De plus, on pourrait demander à Carroll pourquoi lui et d’autres gendarmes n’ont pas utilisé un programme de cartographie avancé, connu sous le nom de Pictometry, pour rechercher des voies d’évacuation potentielles alors que la police recherchait le tueur. Carroll a déclaré aux enquêteurs qu’il n’avait jamais été formé à l’utilisation de la pictométrie.

À l’aide d’un atlas routier et d’autres cartes, Carroll et un autre gendarme ont conclu qu’il n’y avait qu’un seul moyen pour un véhicule de sortir du quartier. Mais ils avaient tort. Vers 22 h 45, le tireur s’est échappé en empruntant un chemin de terre peu fréquenté à côté d’un champ de bleuets.

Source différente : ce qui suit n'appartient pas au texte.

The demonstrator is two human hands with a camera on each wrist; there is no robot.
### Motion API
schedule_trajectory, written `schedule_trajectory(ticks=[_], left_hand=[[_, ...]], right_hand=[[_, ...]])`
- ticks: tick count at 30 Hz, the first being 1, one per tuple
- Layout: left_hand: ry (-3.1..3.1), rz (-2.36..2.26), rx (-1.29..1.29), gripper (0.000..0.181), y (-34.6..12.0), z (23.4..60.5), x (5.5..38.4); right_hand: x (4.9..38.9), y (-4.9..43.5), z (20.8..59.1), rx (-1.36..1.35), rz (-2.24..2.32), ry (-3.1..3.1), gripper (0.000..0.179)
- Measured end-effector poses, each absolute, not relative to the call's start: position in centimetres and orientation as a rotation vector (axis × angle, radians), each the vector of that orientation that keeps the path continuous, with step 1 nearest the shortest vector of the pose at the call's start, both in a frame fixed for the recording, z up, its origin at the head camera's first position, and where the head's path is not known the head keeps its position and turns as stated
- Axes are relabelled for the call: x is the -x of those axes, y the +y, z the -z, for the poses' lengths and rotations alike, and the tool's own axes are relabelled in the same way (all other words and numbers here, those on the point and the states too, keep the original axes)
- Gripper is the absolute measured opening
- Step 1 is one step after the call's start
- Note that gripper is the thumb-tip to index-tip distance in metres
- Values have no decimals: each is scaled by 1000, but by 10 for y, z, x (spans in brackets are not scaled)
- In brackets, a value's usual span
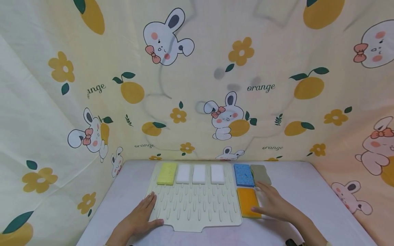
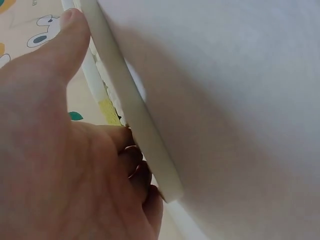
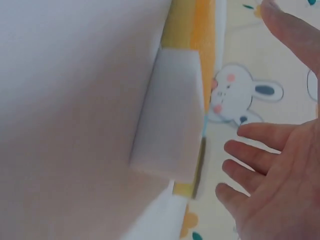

“Cela n’apparaissait pas sur la carte que nous examinions”, a déclaré Carroll aux enquêteurs.

Le lendemain, le tireur a tué neuf autres personnes alors qu’il parcourait plus de 100 kilomètres à travers le nord et le centre de la Nouvelle-Écosse.

L’enquête a appris que le tireur, Gabriel Wortman, technicien en prothèses dentaires âgé de 51 ans, a été abattu par deux gendarmes juste avant 11 h 30 alors qu’il s’était arrêté à une station-service au nord d’Halifax pour faire le plein d’une voiture volée.


Ce rapport de La Presse canadienne a été publié pour la première fois le 26 mai 2022.